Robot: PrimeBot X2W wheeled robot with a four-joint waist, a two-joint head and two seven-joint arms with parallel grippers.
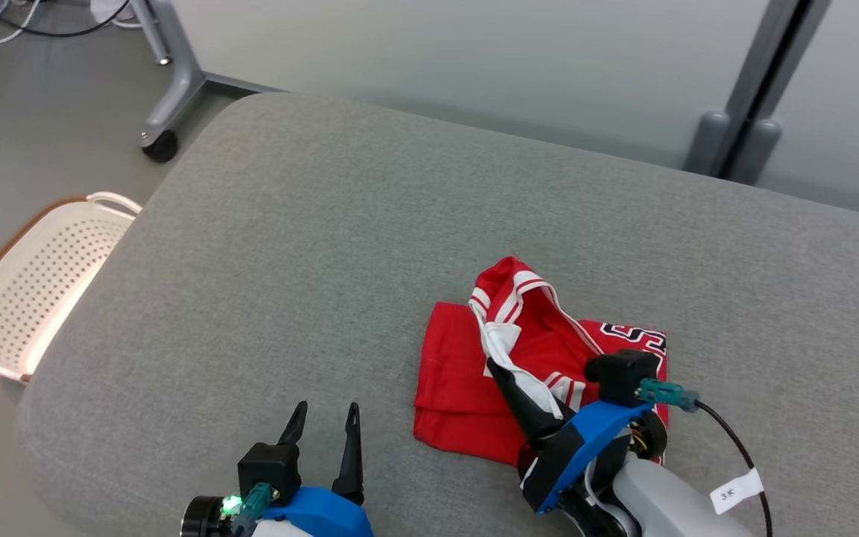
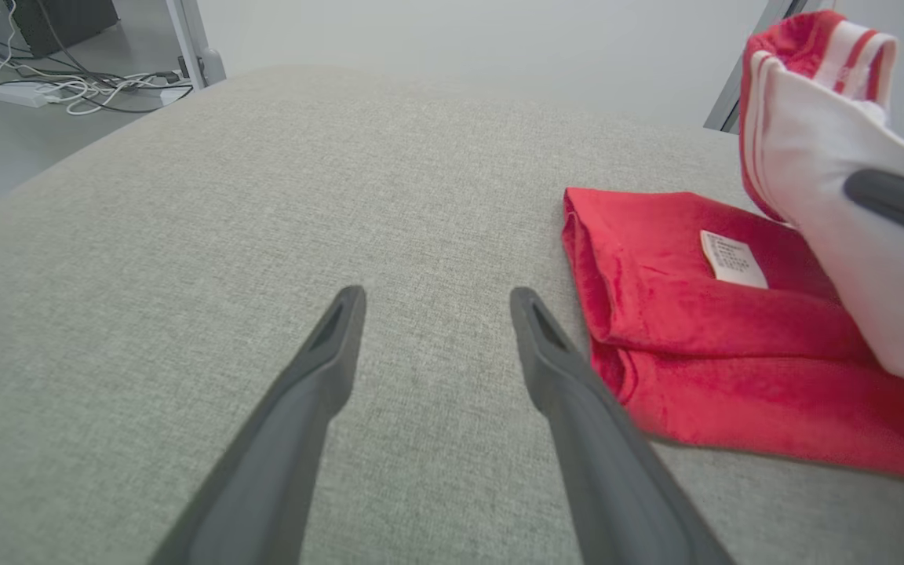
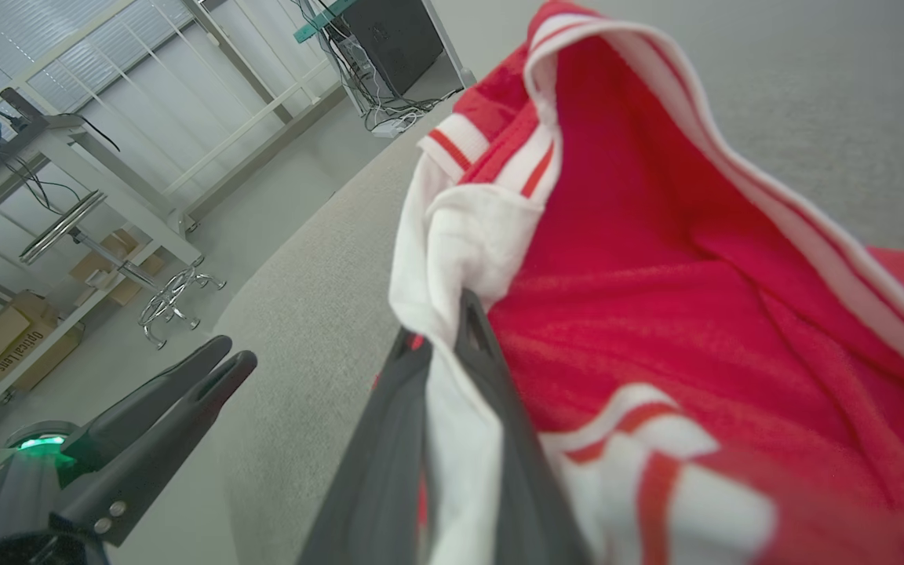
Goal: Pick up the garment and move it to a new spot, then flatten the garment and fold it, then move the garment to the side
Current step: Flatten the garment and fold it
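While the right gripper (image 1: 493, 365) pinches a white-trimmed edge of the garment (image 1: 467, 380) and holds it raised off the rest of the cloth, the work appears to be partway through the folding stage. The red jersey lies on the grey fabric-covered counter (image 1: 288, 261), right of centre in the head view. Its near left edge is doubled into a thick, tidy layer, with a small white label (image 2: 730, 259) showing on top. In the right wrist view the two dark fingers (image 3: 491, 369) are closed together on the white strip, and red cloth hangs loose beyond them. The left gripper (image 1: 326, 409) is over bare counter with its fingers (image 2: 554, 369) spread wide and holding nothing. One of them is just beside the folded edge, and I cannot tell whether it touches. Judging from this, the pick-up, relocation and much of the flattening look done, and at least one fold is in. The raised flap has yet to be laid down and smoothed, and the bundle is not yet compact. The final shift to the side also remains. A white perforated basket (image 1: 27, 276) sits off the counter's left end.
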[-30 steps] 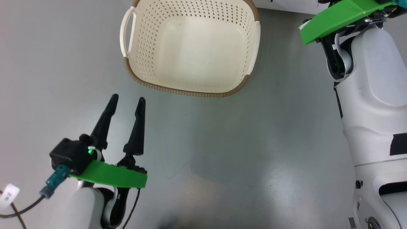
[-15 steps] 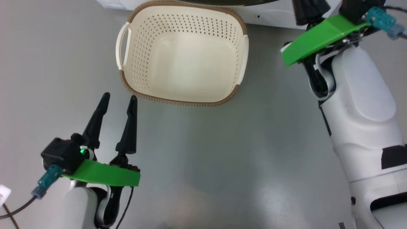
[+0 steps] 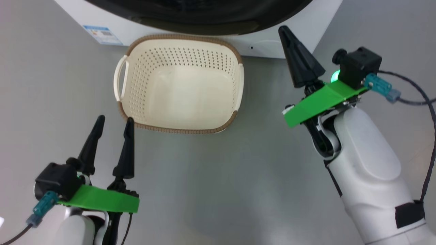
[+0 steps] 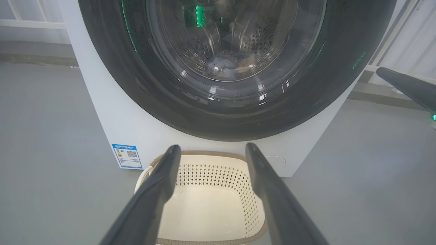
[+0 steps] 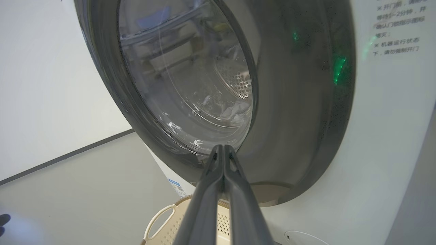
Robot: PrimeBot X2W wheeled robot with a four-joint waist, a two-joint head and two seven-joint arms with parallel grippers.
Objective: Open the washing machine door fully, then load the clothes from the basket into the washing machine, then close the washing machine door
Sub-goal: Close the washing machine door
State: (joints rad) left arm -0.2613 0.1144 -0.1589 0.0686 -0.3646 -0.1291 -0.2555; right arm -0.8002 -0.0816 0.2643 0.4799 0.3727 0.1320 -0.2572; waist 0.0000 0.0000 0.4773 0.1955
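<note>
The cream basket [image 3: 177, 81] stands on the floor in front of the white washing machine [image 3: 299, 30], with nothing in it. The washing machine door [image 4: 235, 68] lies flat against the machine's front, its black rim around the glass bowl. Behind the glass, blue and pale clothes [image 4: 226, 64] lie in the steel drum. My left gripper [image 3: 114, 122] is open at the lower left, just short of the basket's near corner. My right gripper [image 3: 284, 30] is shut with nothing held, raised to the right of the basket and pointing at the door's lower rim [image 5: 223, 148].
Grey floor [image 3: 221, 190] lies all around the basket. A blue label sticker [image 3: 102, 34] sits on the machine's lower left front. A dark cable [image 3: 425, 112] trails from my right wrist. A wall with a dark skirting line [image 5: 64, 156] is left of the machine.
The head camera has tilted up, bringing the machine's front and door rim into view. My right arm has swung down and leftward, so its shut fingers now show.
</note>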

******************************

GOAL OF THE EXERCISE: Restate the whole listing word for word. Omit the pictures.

SOLVED PROBLEM:
Robot: PrimeBot X2W wheeled robot with a four-joint waist, a two-joint head and two seven-joint arms with parallel grippers.
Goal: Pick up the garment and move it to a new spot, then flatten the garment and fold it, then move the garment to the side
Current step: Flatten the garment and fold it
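While the right gripper (image 1: 493, 365) pinches a white-trimmed edge of the garment (image 1: 467, 380) and holds it raised off the rest of the cloth, the work appears to be partway through the folding stage. The red jersey lies on the grey fabric-covered counter (image 1: 288, 261), right of centre in the head view. Its near left edge is doubled into a thick, tidy layer, with a small white label (image 2: 730, 259) showing on top. In the right wrist view the two dark fingers (image 3: 491, 369) are closed together on the white strip, and red cloth hangs loose beyond them. The left gripper (image 1: 326, 409) is over bare counter with its fingers (image 2: 554, 369) spread wide and holding nothing. One of them is just beside the folded edge, and I cannot tell whether it touches. Judging from this, the pick-up, relocation and much of the flattening look done, and at least one fold is in. The raised flap has yet to be laid down and smoothed, and the bundle is not yet compact. The final shift to the side also remains. A white perforated basket (image 1: 27, 276) sits off the counter's left end.
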[-30 steps] 
[-15 steps] 
[+0 steps] 
[+0 steps] 
[+0 steps] 
Robot: PrimeBot X2W wheeled robot with a four-joint waist, a two-joint head and two seven-joint arms with parallel grippers.
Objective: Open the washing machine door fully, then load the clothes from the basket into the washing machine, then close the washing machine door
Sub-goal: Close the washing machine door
State: (joints rad) left arm -0.2613 0.1144 -0.1589 0.0686 -0.3646 -0.1291 -0.2555; right arm -0.8002 -0.0816 0.2643 0.4799 0.3727 0.1320 -0.2572; waist 0.0000 0.0000 0.4773 0.1955
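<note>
The cream basket [image 3: 177, 81] stands on the floor in front of the white washing machine [image 3: 299, 30], with nothing in it. The washing machine door [image 4: 235, 68] lies flat against the machine's front, its black rim around the glass bowl. Behind the glass, blue and pale clothes [image 4: 226, 64] lie in the steel drum. My left gripper [image 3: 114, 122] is open at the lower left, just short of the basket's near corner. My right gripper [image 3: 284, 30] is shut with nothing held, raised to the right of the basket and pointing at the door's lower rim [image 5: 223, 148].
Grey floor [image 3: 221, 190] lies all around the basket. A blue label sticker [image 3: 102, 34] sits on the machine's lower left front. A dark cable [image 3: 425, 112] trails from my right wrist. A wall with a dark skirting line [image 5: 64, 156] is left of the machine.
The head camera has tilted up, bringing the machine's front and door rim into view. My right arm has swung down and leftward, so its shut fingers now show.
</note>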

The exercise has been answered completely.